**Assigned task**. Restate the listing in full, keeping every word as it is.

**Given material**.
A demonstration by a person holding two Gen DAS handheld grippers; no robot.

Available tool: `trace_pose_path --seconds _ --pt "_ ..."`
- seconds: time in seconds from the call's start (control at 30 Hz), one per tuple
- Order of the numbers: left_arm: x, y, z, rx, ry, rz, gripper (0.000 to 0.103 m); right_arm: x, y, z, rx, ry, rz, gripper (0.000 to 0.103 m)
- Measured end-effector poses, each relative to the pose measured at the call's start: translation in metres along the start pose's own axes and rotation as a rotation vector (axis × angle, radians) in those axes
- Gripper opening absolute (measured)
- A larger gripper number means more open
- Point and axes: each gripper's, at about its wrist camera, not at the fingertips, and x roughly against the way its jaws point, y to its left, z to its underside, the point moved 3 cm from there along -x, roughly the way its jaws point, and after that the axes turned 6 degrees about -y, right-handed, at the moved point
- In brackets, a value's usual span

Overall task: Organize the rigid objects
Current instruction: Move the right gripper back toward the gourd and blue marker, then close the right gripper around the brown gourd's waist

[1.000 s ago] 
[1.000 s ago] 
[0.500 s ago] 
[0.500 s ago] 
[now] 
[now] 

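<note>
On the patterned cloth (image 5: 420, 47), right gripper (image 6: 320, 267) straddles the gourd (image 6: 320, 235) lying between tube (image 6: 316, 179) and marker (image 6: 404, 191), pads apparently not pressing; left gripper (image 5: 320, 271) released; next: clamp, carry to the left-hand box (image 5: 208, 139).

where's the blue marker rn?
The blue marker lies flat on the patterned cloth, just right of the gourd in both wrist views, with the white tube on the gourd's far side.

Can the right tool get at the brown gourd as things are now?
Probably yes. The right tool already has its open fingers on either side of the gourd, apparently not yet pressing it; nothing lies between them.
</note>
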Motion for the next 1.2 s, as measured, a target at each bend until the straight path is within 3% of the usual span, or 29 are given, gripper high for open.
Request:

**Exercise response**.
A demonstration by a person holding two Gen DAS handheld grippers; no robot.

Available tool: `trace_pose_path --seconds _ --pt "_ ..."`
- seconds: time in seconds from the call's start (control at 30 Hz), one per tuple
- Order of the numbers: left_arm: x, y, z, rx, ry, rz, gripper (0.000 to 0.103 m); right_arm: x, y, z, rx, ry, rz, gripper (0.000 to 0.103 m)
- Measured end-effector poses, each relative to the pose measured at the call's start: translation in metres along the start pose's own axes and rotation as a rotation vector (axis × angle, radians) in those axes
- Gripper opening absolute (measured)
- A larger gripper number means more open
- Point and axes: each gripper's, at about its wrist camera, not at the fingertips, and x roughly against the way its jaws point, y to its left, z to its underside, the point moved 3 cm from there along -x, roughly the way its jaws point, and after that the axes turned 6 degrees about -y, right-handed, at the moved point
- In brackets, a value's usual span

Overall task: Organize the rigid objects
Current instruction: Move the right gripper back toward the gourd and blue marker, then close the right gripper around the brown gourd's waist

[1.000 s ago] 
[1.000 s ago] 
[0.500 s ago] 
[0.500 s ago] 
[now] 
[now] 

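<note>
On the patterned cloth (image 5: 420, 47), right gripper (image 6: 320, 267) straddles the gourd (image 6: 320, 235) lying between tube (image 6: 316, 179) and marker (image 6: 404, 191), pads apparently not pressing; left gripper (image 5: 320, 271) released; next: clamp, carry to the left-hand box (image 5: 208, 139).

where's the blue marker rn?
The blue marker lies flat on the patterned cloth, just right of the gourd in both wrist views, with the white tube on the gourd's far side.

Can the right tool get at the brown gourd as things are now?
Probably yes. The right tool already has its open fingers on either side of the gourd, apparently not yet pressing it; nothing lies between them.
</note>
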Motion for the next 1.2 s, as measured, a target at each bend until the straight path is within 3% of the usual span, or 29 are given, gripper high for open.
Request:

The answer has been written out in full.